Julgamento pode dar fim à espera

Há cerca de dois anos, as farmácias São Bento desapareceram por completo das esquinas de Campo Grande. A rede, que tinha mais de 74 anos de tradição, fechou as portas permanentemente após declarar falência. 

Conhecida por toda a população, a rede São Bento chegou a ter 80 lojas em 23 cidades. Até 2022, o grupo mantinha duas lojas abertas na Capital: na Avenida Guaicurus e na Rua Ceará.

Falência

A crise financeira da Rede São Bento é antiga, tanto que em 2015 a empresa entrou com pedido de recuperação judicial – medida usada para evitar a falência quando a empresa perde a capacidade de pagar suas dívidas.

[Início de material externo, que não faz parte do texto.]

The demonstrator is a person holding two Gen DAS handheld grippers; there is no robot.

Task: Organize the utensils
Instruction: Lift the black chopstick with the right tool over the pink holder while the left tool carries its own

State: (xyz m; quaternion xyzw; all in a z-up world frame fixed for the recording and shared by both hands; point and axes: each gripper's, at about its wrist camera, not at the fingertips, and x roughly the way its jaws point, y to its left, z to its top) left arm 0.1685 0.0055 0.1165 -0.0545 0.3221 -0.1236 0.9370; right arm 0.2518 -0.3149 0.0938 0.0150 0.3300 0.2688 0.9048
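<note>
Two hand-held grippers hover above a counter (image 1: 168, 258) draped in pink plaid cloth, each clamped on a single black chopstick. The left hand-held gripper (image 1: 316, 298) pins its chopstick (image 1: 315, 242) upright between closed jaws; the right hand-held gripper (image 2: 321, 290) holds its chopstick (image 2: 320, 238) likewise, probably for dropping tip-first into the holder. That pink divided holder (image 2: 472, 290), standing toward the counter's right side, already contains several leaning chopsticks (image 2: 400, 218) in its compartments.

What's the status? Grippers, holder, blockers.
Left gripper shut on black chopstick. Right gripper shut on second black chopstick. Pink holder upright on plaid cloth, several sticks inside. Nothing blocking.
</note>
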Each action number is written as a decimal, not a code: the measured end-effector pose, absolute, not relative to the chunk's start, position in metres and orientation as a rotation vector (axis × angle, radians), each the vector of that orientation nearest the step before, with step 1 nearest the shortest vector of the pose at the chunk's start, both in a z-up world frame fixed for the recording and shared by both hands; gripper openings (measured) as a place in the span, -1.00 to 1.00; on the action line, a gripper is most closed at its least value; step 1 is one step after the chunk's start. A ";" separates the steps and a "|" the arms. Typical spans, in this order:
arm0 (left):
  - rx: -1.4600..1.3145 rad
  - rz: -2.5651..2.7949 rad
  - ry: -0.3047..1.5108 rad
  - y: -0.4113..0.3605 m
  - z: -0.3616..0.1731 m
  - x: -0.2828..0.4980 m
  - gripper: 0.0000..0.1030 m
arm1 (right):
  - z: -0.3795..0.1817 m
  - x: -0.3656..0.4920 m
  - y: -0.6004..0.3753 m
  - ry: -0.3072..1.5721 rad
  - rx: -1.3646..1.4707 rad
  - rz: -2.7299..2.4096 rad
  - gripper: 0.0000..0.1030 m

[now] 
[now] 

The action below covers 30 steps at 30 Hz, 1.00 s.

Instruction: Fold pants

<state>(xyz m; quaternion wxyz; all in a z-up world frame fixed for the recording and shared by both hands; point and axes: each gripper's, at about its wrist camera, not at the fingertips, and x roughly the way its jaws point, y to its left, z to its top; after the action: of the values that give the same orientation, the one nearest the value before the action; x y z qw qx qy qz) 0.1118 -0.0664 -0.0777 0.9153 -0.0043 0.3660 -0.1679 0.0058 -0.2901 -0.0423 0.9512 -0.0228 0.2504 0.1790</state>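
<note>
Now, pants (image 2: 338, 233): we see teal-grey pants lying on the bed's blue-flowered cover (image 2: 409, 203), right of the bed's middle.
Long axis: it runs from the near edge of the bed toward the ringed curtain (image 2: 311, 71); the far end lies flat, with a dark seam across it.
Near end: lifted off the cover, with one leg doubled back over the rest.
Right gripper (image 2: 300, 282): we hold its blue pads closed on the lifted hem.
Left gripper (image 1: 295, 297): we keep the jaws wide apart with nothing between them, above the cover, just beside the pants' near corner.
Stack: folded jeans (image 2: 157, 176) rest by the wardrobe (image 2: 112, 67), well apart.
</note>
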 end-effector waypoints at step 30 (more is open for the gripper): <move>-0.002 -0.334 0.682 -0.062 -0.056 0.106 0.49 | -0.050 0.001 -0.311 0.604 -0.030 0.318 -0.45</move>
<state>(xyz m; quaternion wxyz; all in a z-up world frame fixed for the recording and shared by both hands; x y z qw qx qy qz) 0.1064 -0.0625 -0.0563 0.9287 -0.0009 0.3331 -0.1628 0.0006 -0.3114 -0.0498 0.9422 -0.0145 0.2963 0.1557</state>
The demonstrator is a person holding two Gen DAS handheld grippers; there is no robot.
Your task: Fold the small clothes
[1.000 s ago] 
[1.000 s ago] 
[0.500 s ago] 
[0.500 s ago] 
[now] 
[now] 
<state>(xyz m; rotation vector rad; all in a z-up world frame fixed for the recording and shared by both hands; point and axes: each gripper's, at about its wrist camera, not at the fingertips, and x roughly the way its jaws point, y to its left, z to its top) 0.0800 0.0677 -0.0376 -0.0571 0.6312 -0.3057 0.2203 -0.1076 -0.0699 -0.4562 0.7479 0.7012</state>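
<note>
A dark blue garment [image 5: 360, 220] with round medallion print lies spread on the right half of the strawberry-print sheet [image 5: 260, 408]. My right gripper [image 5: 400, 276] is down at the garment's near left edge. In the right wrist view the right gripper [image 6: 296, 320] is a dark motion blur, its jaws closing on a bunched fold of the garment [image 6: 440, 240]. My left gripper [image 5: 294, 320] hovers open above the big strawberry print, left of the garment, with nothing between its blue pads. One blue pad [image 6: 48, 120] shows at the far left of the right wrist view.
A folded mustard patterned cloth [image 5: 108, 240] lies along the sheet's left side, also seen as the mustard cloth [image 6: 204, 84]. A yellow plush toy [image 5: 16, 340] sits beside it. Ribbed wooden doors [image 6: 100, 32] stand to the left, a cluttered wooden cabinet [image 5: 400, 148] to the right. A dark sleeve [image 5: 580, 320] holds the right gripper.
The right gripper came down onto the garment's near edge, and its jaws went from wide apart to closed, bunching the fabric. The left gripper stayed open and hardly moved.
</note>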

Uma forma de reorganizar novas formas de pagamento.

Na época, a rede tinha 1,2 mil funcionários em 80 lojas, o que resultou numa dívida de R$ 75 milhões, além de cerca de 2 mil credores, considerando também as demandas trabalhistas.

Atualmente, conforme apurado pela reportagem, os votos dos relatores no TRT já estão prontos para julgamento e o dinheiro das fazendas penhoradas podem estar em caixa. Apenas o julgamento pode dar fim à espera dos ex-funcionários.